Other than that, radiation is going well. I have 6more rounds and finish up on the 15th of September. I've started the clinical try meds and had one infusion so far. So far no differing effects, which really means no effects, yay! One of the things that has changed as a result of the cancer that I'm not happy about... after having a couple of lymph nodes removed, I cannot have my blood pressure taken on my left arm or have blood drawn or infusions on my left side. A possible risk if I did is lymphedema or swelling of the arm. So this means my right arm and hand are getting all of the abuse, and now my right hand where I have really good veins to draw blood from has created some scar tissue which makes my vein very difficult to tap. And I had my port removed from my chest so we can't use it. This all means that I'm being poked excessively every 3 weeks. I learned as a little girl to look the other way and think about my happy place when a needle was approaching. Doing this had always made me feel little to nothing by the time the shot was over, and I was never anxious about getting poked by a needle. Now, I can honestly say I feel some anxiety over it. I'm not happy about feeling anxious!
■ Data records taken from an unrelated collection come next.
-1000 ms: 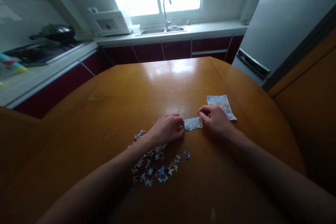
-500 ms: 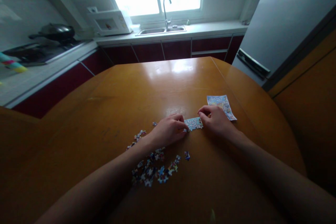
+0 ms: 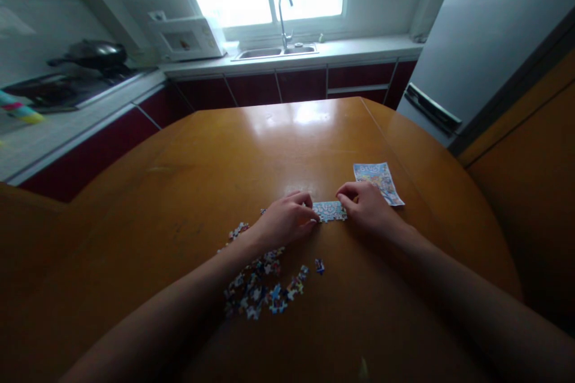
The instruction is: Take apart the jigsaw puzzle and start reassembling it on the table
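A joined strip of jigsaw puzzle (image 3: 329, 211), pale blue with lettering, lies on the table between my hands. My left hand (image 3: 290, 220) has curled fingers closed at the strip's left end and covers that end. At the opposite end, the thumb and fingers of my right hand (image 3: 366, 203) pinch the upper right corner. Loose puzzle pieces (image 3: 254, 293) are heaped below my left forearm, partly hidden by it. One dark piece (image 3: 319, 266) lies apart, below the strip. Behind my right hand is a printed picture sheet (image 3: 381, 179), partly covered by that hand.
The wooden table (image 3: 215, 155) has a curved right edge. Beyond it stand a counter with a sink (image 3: 263, 53), a microwave (image 3: 191, 39) and a stove with a pan (image 3: 96, 55). A fridge (image 3: 489, 30) rises at the right.
Both hands have shifted very slightly left along with the puzzle strip. Their grip looks the same, and the loose pieces have stayed put.
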Demonstrator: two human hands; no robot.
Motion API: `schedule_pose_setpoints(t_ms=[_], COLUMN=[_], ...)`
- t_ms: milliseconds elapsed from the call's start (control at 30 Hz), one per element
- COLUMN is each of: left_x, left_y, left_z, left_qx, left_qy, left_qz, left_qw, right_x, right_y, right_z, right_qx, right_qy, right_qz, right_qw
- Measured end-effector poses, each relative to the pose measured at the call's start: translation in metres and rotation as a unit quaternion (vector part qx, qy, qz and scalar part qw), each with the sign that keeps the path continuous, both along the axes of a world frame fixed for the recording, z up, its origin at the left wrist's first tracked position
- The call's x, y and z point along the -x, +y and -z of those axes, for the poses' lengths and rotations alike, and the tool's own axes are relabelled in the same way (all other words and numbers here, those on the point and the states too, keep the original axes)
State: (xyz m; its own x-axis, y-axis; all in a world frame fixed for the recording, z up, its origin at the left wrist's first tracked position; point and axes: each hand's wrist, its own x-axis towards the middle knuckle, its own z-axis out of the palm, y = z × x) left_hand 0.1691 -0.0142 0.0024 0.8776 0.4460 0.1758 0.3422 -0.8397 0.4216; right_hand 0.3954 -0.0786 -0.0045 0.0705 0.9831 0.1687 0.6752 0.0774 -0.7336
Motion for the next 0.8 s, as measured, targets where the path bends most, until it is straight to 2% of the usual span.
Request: schedule_pose_setpoints(t_ms=[200,533,800], left_x=[0.000,-0.003,-0.001], left_y=[0.001,0.000,0.002], left_z=[0.003,0.002,0.005], left_qx=[0.000,0.021,0.030], left_qy=[-0.002,-0.032,-0.039], left_qz=[-0.002,-0.026,-0.025], left_qw=[1.000,0.999,0.998], right_x=[0.001,0.005,0.006], right_y=[0.000,-0.005,-0.006], right_z=[0.000,0.009,0.010], right_qx=[0.008,-0.007,-0.002], right_qy=[0.003,-0.077,-0.086], right_qz=[-0.021,-0.091,-0.091], right_qw=[1.000,0.993,0.992])
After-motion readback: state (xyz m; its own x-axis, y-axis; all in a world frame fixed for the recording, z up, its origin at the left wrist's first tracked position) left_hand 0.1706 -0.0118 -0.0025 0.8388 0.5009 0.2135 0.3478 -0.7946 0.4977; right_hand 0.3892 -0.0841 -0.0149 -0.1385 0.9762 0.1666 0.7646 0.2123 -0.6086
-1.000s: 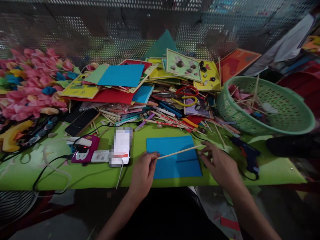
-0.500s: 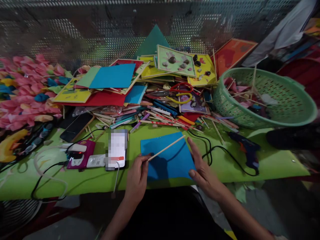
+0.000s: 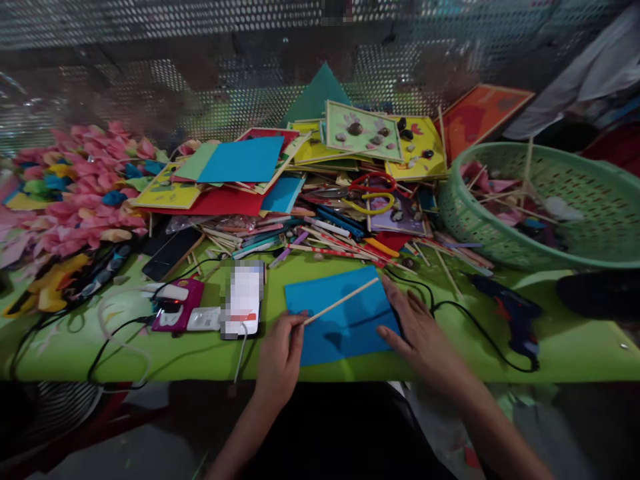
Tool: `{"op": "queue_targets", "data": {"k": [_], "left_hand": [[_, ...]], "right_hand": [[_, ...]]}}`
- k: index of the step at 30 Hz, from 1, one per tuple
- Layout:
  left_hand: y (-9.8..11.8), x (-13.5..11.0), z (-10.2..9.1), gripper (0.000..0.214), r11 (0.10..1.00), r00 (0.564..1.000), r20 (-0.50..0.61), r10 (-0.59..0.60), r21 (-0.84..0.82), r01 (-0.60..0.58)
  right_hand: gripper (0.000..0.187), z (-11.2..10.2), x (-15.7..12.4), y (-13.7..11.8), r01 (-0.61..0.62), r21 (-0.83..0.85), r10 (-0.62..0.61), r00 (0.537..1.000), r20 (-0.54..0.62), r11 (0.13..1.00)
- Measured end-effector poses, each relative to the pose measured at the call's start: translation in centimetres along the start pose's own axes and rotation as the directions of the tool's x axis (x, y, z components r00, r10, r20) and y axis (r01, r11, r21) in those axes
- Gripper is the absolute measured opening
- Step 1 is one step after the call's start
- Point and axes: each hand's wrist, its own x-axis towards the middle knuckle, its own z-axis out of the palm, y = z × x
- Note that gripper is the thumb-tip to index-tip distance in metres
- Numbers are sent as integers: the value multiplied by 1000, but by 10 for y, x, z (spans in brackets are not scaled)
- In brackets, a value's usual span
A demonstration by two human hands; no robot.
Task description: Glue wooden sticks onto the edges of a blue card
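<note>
A blue paper sheet [image 3: 345,327] lies on the green table [image 3: 575,347] near its front edge. My left hand [image 3: 281,357] pinches the near end of a thin wooden stick [image 3: 345,299] that slants up and to the right over the sheet. My right hand [image 3: 419,330] rests on the sheet's right edge with its fingers stretched out flat. A phone [image 3: 243,300] lies just left of the sheet, with a cable plugged in.
A heap of coloured cards, sticks and scissors [image 3: 370,193] covers the table's back. A green basket [image 3: 545,203] stands at the right, with a glue gun [image 3: 515,313] and its black cord in front of it. Pink paper flowers [image 3: 75,193] pile up at the left.
My right hand let go of the stick's far end and came down flat on the sheet's right edge. The left hand kept the stick, which now tilts more steeply.
</note>
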Motion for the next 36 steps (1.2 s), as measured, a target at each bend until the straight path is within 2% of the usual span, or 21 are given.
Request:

By the way, crying isn't usually part of my pms. My hope is that it was a fluke and going forward I'll be tired and sensitive (meaning over think what I've said) instead of a weeping mess!
My scars are healing well. The radiation has created a red block of skin (it looks like a sunburn) on my left breast area that wraps around my side a little. It isn't painful at this point, only slightly itchy. If you want to see a picture I can post a couple. I've become less modest (some may say I've never been modest) about showing my chest, as this year has progressed. The breasts aren't real, and so many doctors and nurses have seen them, they don't feel like my own. And I'm not sad or upset by it, just less modest. It's ironic I think, that I would be willing to share pictures of my scars. Ironic because I was too afraid to look up photos online to know what my chest was going to look like after the mastectomy. Now, when I wear a bathing suit and part of my scars show, I notice them but I've embraced them! I fought cancer and I won! They are my battle wounds, proof that I kicked its nasty a$$! Any way, Should you be curious I will post a picture, just let me know.
Ok. I've posted a few pictures of me and my hair from the last 3 week's. My office buddy and sweet friend and I have a standing picture date each week. We've decided to capture the hair growth. As subtle as the growth is you'll notice the thickness first (less of my scalp showing).